What is needed. Print the listing once more, exactly as written.

──────────────────────────────

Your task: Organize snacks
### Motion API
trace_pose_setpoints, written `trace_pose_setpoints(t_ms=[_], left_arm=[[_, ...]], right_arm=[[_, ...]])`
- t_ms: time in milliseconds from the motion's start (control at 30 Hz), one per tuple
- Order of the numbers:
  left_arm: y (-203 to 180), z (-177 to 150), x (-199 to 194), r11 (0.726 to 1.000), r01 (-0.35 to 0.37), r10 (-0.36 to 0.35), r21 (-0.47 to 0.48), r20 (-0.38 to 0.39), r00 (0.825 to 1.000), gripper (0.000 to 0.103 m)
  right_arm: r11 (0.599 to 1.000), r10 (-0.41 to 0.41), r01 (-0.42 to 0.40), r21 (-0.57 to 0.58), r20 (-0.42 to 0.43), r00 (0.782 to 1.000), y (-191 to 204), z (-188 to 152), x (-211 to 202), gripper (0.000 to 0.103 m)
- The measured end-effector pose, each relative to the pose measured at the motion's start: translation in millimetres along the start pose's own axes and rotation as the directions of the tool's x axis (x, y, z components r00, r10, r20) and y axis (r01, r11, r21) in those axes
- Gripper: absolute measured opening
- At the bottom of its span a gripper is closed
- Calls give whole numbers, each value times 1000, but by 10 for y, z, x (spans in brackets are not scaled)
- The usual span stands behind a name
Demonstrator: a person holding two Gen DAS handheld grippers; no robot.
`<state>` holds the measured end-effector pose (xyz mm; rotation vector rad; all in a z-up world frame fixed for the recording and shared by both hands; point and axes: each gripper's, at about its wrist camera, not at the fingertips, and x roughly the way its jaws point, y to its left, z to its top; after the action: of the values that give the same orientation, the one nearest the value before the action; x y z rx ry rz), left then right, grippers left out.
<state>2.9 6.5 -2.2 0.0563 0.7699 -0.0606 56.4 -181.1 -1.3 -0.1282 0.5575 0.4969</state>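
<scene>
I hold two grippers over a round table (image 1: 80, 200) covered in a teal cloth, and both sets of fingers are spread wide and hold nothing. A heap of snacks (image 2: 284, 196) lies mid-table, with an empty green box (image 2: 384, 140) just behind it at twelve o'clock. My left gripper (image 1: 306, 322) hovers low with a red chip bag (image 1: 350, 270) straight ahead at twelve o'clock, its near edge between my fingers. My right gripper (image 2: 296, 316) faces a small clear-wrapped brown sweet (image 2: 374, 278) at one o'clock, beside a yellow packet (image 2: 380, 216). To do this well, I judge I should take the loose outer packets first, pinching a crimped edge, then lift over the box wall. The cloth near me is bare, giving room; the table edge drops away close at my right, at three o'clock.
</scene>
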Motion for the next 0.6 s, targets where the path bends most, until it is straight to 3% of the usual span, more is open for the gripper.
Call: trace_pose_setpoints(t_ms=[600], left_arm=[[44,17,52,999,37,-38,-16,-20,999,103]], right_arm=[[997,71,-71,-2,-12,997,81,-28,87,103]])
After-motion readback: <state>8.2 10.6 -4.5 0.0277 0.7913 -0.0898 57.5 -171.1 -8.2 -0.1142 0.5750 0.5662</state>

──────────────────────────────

Your response.
Your task: Organize snacks
### Motion API
trace_pose_setpoints, written `trace_pose_setpoints(t_ms=[_], left_arm=[[_, ...]], right_arm=[[_, ...]])`
- t_ms: time in milliseconds from the motion's start (control at 30 Hz), one per tuple
- Order of the numbers:
  left_arm: y (-203 to 180), z (-177 to 150), x (-199 to 194), r11 (0.726 to 1.000), r01 (-0.35 to 0.37), r10 (-0.36 to 0.35), r21 (-0.47 to 0.48), r20 (-0.38 to 0.39), r00 (0.825 to 1.000), gripper (0.000 to 0.103 m)
  right_arm: r11 (0.599 to 1.000), r10 (-0.41 to 0.41), r01 (-0.42 to 0.40), r21 (-0.57 to 0.58), r20 (-0.42 to 0.43), r00 (0.782 to 1.000), y (-191 to 204), z (-188 to 152), x (-211 to 202), gripper (0.000 to 0.103 m)
- The measured end-effector pose, each relative to the pose measured at the motion's start: translation in millimetres along the start pose's own axes and rotation as the directions of the tool's x axis (x, y, z components r00, r10, r20) and y axis (r01, r11, r21) in those axes
- Gripper: absolute measured opening
- At the bottom of its span a gripper is closed
- Calls give whole numbers, each value times 1000, but by 10 for y, z, x (spans in brackets are not scaled)
- The usual span stands behind a name
Demonstrator: a person holding two Gen DAS handheld grippers; no robot.
`<state>` holds the measured end-effector pose (xyz mm; rotation vector rad; all in a z-up world frame fixed for the recording and shared by both hands; point and axes: each gripper's, at about its wrist camera, not at the fingertips, and x roughly the way its jaws point, y to its left, z to its top; after the action: of the values that give the same orientation, the one nearest the value before the action; x y z rx ry rz), left then right, grippers left out.
<state>2.9 6.5 -2.2 0.0563 0.7699 -0.0606 56.4 -181.1 -1.3 -0.1282 0.5575 0.4969</state>
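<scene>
I hold two grippers over a round table (image 1: 80, 200) covered in a teal cloth, and both sets of fingers are spread wide and hold nothing. A heap of snacks (image 2: 284, 196) lies mid-table, with an empty green box (image 2: 384, 140) just behind it at twelve o'clock. My left gripper (image 1: 306, 322) hovers low with a red chip bag (image 1: 350, 270) straight ahead at twelve o'clock, its near edge between my fingers. My right gripper (image 2: 296, 316) faces a small clear-wrapped brown sweet (image 2: 374, 278) at one o'clock, beside a yellow packet (image 2: 380, 216). To do this well, I judge I should take the loose outer packets first, pinching a crimped edge, then lift over the box wall. The cloth near me is bare, giving room; the table edge drops away close at my right, at three o'clock.
</scene>
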Motion for the next 0.6 s, targets where the path bends most, until it is straight to 3% of the usual span, more is open for the gripper.
Call: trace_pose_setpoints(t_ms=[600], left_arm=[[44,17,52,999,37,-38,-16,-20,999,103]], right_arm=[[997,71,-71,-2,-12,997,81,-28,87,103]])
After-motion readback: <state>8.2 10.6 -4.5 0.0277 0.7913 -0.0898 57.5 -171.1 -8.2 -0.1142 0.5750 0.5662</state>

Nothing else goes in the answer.